- WORK TASK: Restate the data that follows exactly as it stands, beginning with the first line and ending with the line that contains "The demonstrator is".

- GIVEN INFORMATION:

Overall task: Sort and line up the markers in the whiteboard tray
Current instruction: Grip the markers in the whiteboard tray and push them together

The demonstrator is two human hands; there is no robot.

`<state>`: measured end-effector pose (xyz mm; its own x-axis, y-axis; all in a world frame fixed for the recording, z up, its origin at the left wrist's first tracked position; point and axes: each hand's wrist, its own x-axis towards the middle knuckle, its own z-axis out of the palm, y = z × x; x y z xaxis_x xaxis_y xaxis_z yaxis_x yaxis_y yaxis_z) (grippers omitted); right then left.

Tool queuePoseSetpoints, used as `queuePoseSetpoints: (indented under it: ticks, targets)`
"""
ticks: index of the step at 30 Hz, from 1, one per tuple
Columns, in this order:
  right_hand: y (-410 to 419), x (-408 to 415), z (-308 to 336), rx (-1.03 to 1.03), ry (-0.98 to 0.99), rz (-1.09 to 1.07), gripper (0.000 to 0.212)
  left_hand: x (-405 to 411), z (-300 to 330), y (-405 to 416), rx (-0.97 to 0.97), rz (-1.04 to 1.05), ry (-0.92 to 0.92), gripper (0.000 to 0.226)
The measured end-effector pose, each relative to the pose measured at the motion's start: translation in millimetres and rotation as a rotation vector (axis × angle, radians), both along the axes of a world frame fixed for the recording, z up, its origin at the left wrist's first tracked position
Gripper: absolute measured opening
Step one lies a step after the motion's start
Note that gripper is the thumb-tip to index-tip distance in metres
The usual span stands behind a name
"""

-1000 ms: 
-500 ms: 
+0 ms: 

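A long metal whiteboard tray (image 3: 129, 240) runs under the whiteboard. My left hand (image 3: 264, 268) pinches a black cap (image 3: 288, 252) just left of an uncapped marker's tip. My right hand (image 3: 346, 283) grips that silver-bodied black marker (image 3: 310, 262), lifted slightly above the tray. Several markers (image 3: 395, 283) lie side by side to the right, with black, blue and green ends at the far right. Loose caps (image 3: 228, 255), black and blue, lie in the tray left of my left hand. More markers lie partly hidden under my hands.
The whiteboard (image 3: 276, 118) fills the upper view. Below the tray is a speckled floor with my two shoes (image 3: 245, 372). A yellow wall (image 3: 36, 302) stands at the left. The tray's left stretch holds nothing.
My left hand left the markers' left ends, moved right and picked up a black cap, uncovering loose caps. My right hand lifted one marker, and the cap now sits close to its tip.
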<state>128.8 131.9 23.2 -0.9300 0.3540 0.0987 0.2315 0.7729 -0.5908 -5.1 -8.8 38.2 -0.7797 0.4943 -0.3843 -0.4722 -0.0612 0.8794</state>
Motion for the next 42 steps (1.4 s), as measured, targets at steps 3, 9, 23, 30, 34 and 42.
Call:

- TASK RESPONSE:
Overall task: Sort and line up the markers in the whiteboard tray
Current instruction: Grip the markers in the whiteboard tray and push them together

The demonstrator is two human hands; there is no robot.

The given output is the complete response.